Models should also have policy-as-code guardrails. These rules and policies, like laws, contracts, or ethical guidelines, live alongside AI. Every response the AI gives is checked against these rules before it’s shown to the user.
Lastly, the model should use cryptographic attestation — a digital signature — which doesn’t reveal private data or trade secrets, proving the rules were followed and approved information was used.
Base of truth: Transparency capabilities are only valid if the facts and information they source are accurate. Organizations can establish a base of truth for AI to access. This is a constantly updated database of rules, laws, internal policies, and real-world data.
It keeps track of where the information came from and when it was added. It automatically updates when laws or standards change. The base protects sensitive data so only the right employees or AI agents can see it. It also records what was accessed, when, and by whom — for legal and privacy audits.

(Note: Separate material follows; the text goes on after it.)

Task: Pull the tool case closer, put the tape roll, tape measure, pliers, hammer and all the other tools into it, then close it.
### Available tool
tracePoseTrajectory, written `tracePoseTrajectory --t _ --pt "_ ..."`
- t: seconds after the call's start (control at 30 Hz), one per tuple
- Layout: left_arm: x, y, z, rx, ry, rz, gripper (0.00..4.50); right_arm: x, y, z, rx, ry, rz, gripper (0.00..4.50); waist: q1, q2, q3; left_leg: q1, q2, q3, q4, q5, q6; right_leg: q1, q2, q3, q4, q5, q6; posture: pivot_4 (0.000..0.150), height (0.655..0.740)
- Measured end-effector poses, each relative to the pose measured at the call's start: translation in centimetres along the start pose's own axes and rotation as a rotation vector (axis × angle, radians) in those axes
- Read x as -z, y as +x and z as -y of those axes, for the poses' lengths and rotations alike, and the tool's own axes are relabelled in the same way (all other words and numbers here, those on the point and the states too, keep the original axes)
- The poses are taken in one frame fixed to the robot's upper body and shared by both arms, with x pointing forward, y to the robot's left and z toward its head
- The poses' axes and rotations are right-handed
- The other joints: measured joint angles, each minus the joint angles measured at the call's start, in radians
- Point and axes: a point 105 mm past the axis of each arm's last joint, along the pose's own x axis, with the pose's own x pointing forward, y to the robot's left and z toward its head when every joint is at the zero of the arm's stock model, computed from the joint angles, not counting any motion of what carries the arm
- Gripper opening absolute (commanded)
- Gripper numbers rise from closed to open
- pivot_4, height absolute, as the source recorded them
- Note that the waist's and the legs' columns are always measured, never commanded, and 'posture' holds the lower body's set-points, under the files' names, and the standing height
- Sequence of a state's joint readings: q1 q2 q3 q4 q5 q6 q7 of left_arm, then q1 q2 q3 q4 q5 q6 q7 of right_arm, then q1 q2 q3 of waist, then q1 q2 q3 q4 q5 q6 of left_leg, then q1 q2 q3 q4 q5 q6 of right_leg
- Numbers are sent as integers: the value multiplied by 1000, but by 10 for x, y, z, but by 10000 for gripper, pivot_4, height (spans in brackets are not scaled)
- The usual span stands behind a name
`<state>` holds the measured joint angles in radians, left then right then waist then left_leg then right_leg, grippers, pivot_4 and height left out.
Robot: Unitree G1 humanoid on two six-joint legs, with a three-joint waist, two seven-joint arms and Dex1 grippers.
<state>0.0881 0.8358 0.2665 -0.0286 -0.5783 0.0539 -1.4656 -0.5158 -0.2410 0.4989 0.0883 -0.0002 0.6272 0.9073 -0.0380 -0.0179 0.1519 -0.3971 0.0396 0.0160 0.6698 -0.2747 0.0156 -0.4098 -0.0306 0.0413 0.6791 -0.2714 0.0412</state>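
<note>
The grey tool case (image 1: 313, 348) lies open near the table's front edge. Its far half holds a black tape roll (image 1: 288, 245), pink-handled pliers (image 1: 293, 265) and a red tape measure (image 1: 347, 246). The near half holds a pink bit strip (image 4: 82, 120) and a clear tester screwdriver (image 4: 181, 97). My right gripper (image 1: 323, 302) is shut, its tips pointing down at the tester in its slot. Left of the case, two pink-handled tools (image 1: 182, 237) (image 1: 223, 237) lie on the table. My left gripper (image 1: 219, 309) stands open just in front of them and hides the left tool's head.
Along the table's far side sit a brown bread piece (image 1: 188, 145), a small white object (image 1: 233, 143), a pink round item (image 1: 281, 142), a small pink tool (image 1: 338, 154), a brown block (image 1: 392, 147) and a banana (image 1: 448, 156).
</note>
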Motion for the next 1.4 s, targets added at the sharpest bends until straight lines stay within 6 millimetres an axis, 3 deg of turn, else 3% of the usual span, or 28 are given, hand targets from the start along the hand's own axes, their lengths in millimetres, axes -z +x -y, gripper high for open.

Trust stack: A trust stack creates a system-wide safety net, ensuring each part of the AI pipeline checks and reinforces the others. Each layer checks the one above and feeds the information below.
Layer one focuses on user intent, understanding what the user wants and is allowed to do. The next layer is the policy engine, which ensures the rules are followed. The reasoning monitoring layer checks to see if the AI is thinking correctly. The verification ledger records a tamper-proof history of decisions. Lastly, the base of truth provides solid, trusted knowledge.
Roadmap to transparency
To implement transparent AI solutions, organizations can create an inventory of AI workloads and rank them based on the most critical decisions. Start tracking how AI makes decisions — but only in low-risk areas to test the correct functionality of tools and systems. One approach is to create a transparency commission consisting of legal, security, data, and product leaders to oversee AI implementation.
Organizations can then work on scaling their use of AI. They can convert written policies into digital rules in a version-controlled system like Git. And it’s important to automatically test those policies to make sure they follow compliance rules.
Lastly, organizations and businesses can set up a permissioned verification ledger to keep track of key decisions, the reasoning used to achieve them, what information has been used, and to measure how well the system explains its actions and passes audits.
Once the solution is functional, organizations can optimize performance by introducing systems where AI agents can detect inconsistent reasoning, diagnose the issue, and request fine-tuning. This means constantly scanning for new security threats and automatically strengthening the system when new risks are found. Many organizations join global standards groups, which can be very helpful in learning and sharing emerging AI rules and practices.
As regulators worldwide continue to evolve regulations to ensure the ethical use of AI, the necessity for AI transparency is no longer optional. Thriving businesses will adopt AI and operationalize it with integrity, layering policy, reasoning, and accountability built into every interaction. By implementing transparent architectures at the start and embracing auditable, explainable processes, organizations can meet rising regulatory demands, gain lasting trust with customers and employees, and turn compliance into a competitive advantage.